All resources and groups in Opal can be requestable with configurable approval options and reviewers. Use this guide to learn how admins can configure the reviewers of access requests.
## Owners
Owners are users who can be:
* **Reviewers**: Users who can review and approve access requests
* **Admins**: Users who can manage the full configuration of policies for resources and groups
You can manage owners from the **Inventory** > **Owners** tab. There, you can find the following settings for reviewers:
1. **Reviewer Escalation Policy:**
* **Notify everyone**: As the default option, Opal notifies all required reviewers at once. Opal requires just one approval from all required reviewers to complete the request.
* **Reviewer escalation policy**: Once configured, Opal creates an explicit escalation order. In this example, Opal notifies the first reviewer. After the escalation time has passed, Opal notifies the next reviewer, and so on.
2. **Linked reviewer Slack channel:** Opal creates a channel that receives a message for every access request.
3. **Source group:** Opal keeps the user list for this owner synchronized with a group of your choice. You can still edit the escalation path in the Users tab, but you can't add or remove users from this owner directly.
### Empty owner notifications
Access reviews that require owner approval will fail when owner groups are empty. To receive [notifications](/docs/notifications) about empty owner groups, enable **Error notification setting** in **Configuration** > **Organization Settings** > **Advanced**.
## Approval workflows
For resources and groups, the **Request Configuration** section gives admins an overview of the approval logic. You can create multiple request configurations if you want to apply different approval logic for different requesting users, groups, or roles.
### Custom notification text
To send users notifications when they are approved for resources or groups, check the **Include custom notification text with approvals** checkbox in the request configuration or template, then specify a custom message.
### Approval flow
In the **Approval Flow** section, admins can:
1. Set approval logic to **Auto-Approve**. When this setting is enabled, access requests are automatically approved.
2. Configure an **Approval Workflow**.
* You can include up to three approval **stages**.
* Within each stage, approvers can be the resource's **Manager**, an **Owner** or an [**Automation**](/reference/authentication#using-the-api-with-opal-service-users)
* If multiple approvers are selected, admins can choose to require **All** or **Any** reviewers.
> * **All**: All reviewers must approve the access request to proceed to the next stage. This is **AND** logic.

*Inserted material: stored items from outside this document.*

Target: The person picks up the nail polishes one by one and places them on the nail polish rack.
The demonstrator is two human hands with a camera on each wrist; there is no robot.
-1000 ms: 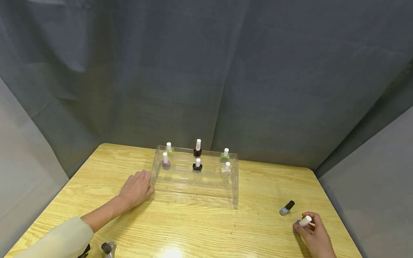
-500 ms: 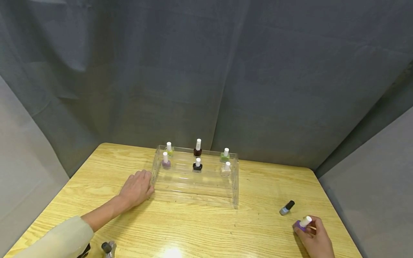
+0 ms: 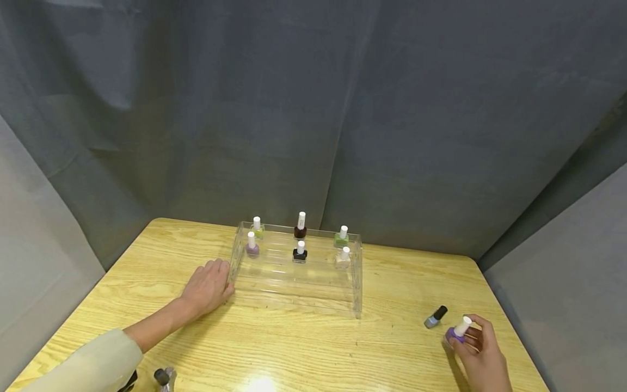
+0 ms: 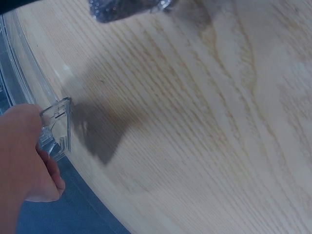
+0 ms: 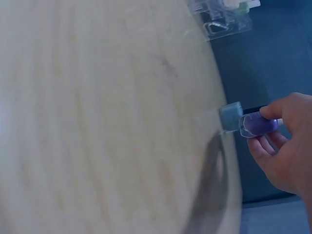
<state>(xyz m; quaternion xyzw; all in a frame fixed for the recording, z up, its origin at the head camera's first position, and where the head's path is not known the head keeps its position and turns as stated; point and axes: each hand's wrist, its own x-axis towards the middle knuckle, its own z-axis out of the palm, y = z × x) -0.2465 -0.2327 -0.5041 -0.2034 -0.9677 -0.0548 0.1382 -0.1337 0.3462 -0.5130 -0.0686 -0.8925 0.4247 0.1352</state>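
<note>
My right hand (image 3: pixel 482 354) pinches a purple nail polish bottle (image 3: pixel 455 335) with a white cap, between thumb and fingers. The bottle is tilted and, in the right wrist view, appears off the table. Beside it lies a light blue nail polish bottle (image 3: pixel 433 320) with a black cap. My left hand (image 3: pixel 208 286) grips the left end of a clear stepped display rack (image 3: pixel 294 299); the left wrist view shows its fingers curled at the rack's side panel (image 4: pixel 61 124). White-capped polish bottles stand on the two upper steps, among them a black one (image 3: pixel 300 254) and a mauve one (image 3: pixel 252 249).
Near the left forearm, at the front edge of view, lies a black-capped bottle (image 3: pixel 164 378), partly cut off. The wooden table (image 3: pixel 313 348) ends at a dark grey curtain (image 3: pixel 245 120) behind the rack. Pale panels (image 3: pixel 578 316) stand at both sides.
My right hand has raised the purple nail polish bottle slightly, a little farther from me. My left hand and the rack have stayed in place.
</note>
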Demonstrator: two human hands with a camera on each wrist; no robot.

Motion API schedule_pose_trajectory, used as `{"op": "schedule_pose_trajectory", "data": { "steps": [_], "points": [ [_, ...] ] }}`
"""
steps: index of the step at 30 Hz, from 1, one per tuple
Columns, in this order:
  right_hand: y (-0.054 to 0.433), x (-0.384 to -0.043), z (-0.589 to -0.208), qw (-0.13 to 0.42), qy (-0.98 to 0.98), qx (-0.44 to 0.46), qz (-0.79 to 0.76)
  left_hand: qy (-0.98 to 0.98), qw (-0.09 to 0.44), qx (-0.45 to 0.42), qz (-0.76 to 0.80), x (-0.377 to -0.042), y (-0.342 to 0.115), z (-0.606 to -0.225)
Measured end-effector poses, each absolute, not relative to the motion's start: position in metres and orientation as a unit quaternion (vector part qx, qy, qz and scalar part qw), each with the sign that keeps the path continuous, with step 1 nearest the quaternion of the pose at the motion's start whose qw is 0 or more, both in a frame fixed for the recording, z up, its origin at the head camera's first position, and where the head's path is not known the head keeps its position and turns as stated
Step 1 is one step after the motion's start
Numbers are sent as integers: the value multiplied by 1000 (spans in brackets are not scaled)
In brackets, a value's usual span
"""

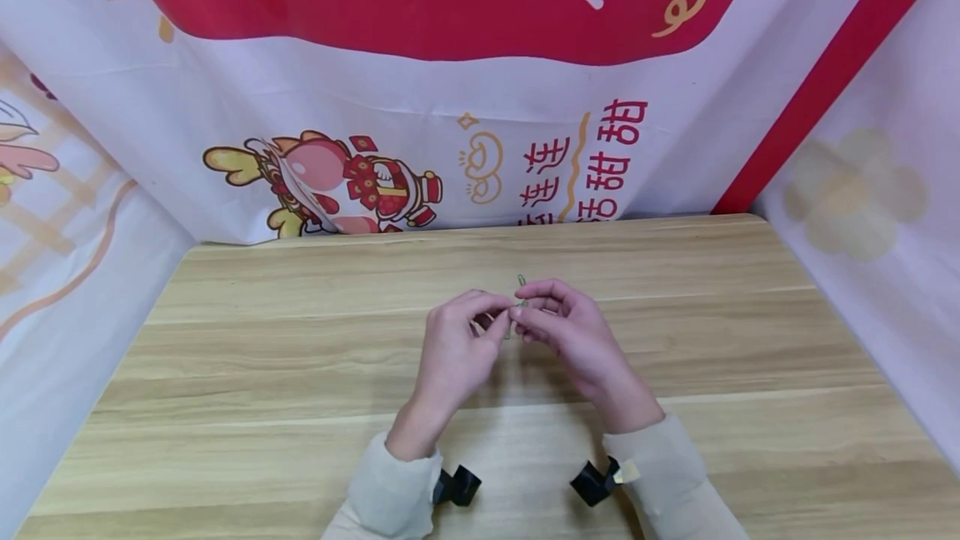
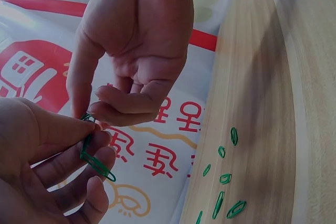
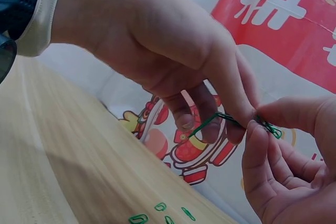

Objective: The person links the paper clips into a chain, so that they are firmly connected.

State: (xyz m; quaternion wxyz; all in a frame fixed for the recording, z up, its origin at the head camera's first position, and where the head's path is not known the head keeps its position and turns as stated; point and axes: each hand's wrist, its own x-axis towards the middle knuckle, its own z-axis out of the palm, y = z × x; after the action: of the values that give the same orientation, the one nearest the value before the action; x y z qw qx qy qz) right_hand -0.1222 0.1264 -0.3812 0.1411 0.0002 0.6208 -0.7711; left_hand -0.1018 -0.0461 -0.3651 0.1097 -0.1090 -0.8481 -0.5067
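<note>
Both hands meet above the middle of the table. A short chain of green paper clips (image 2: 98,167) runs between them. My left hand (image 1: 461,348) pinches the chain between thumb and index finger. The thumb and index finger of my right hand (image 1: 577,340) pinch it at the same spot, fingertips nearly touching. In the right wrist view, one paper clip (image 3: 202,125) sticks out by the left hand's fingers and another paper clip (image 3: 273,130) shows beside the right hand. Where the clips join is hidden by fingertips.
Several loose green paper clips (image 2: 225,178) lie scattered on the wooden table (image 1: 247,357). They sit out of sight in the head view. Printed white and red cloth (image 1: 420,90) hangs behind the table and along its sides.
</note>
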Motion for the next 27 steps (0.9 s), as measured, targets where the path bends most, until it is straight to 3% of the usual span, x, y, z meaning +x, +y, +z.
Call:
{"op": "schedule_pose_trajectory", "data": {
  "steps": [15,27],
  "points": [
    [139,-124,-377,107,645,3,-756,-817,14,-42,-575,-108,-59,-363],
    [134,-126,-378,71,677,29,-732,-754,-155,-32,-637,-111,-74,-378]
  ]
}}
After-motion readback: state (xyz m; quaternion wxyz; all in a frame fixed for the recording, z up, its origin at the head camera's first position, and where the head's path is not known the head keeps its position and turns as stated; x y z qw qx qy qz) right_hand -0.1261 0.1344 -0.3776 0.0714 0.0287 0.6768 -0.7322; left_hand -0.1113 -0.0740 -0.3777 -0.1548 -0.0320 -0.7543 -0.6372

> * **Any**: Any reviewers can approve before the access request proceeds to the next stage. This is **OR** logic.
## Automate Approvals with Service Users
Service Users can be assigned as request reviewers to automate approvals based on dynamic conditions. This can be integrated with your own tooling to evaluate if users are compliant with your access policies, such as if security training is complete or if the user is in their authorized work location.
When assigning a service user to a request, an automation is configured for that service user. An automation consists of:
1. **When** the automation is triggered. For access requests, use **Assigned to request**.
2. **Then** the action that is taken. For access requests, use **Send webhook**.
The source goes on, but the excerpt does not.